Dans un monde comme l’Occident où l’argent et la richesse sont la mesure de tout, où le modèle commercial du libre-échange impose ses lois implacables à tous les aspects de la vie, l’éthique catholique authentique paraît désormais à beaucoup comme un corps étranger, lointain, une sorte de météore, qui s’oppose non seulement aux habitudes concrètes de la vie, mais aussi à la pensée qui les sous-tend. Le libéralisme économique se traduit sur le plan moral par ce qui lui correspond exactement : la permissivité. Il devient difficile, sinon impossible, de présenter la morale de l’Eglise comme raisonnable, trop distante qu’elle est de ce qui est tenu pour évident, normal, par la majorité des gens, conditionnés par une culture hégémonique à laquelle ont même fini par se rallier de nombreux moralistes « catholiques » qui s’en font les défenseurs influents. (p. 95-96)

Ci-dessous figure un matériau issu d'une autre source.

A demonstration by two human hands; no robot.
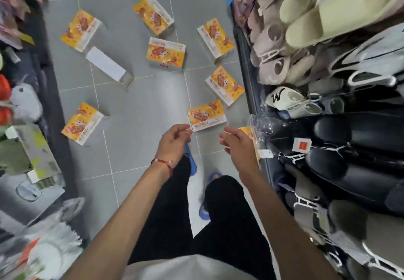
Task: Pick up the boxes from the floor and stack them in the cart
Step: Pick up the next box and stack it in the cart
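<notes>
Several yellow-and-white boxes lie scattered on the grey tiled floor. The nearest box [206,115] sits just beyond my fingertips. Others lie at the left [82,123], the far left [80,29], the far middle [153,14], the centre [166,53] and along the right [215,39] [224,85]. One box [109,66] lies with its plain white side up. My left hand [175,142] and my right hand [237,142] reach forward side by side, fingers loosely curled, holding nothing. A yellow box corner [246,131] peeks out behind my right hand. No cart is in view.
A shelf rack of slippers and shoes [328,83] lines the right side of the aisle. Shelves of packaged goods [28,148] line the left. My legs in black trousers and blue sandals [192,164] stand on the floor below my hands.
</notes>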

Dans la culture du monde « développé » a été rompu avant tout le lien indissoluble entre sexualité et maternité. Séparé de la maternité, le sexe est hors de son contexte, il s’est trouvé privé de son point de référence : il est devenu une sorte de mine flottante, à la fois problème et pouvoir omniprésent… une fois accomplie cette séparation entre sexualité et maternité, la sexualité a été séparée également de la procréation. Mais le mouvement a même fini par aller en sens inverse : autrement dit, procréation sans sexualité. De là s’ensuivent des expériences de plus en plus outrageantes – dont est truffé l’actualité – de technologie médicale où la procréation devient précisément indépendante de la sexualité. Progressivement, les manipulations biologiques déracinent l’homme de la nature (dont le concept se trouve contesté). On essaie de transformer l’homme, de le manipuler, comme on le fait pour toute autre « chose » : rien de plus qu’un produit planifié à plaisir…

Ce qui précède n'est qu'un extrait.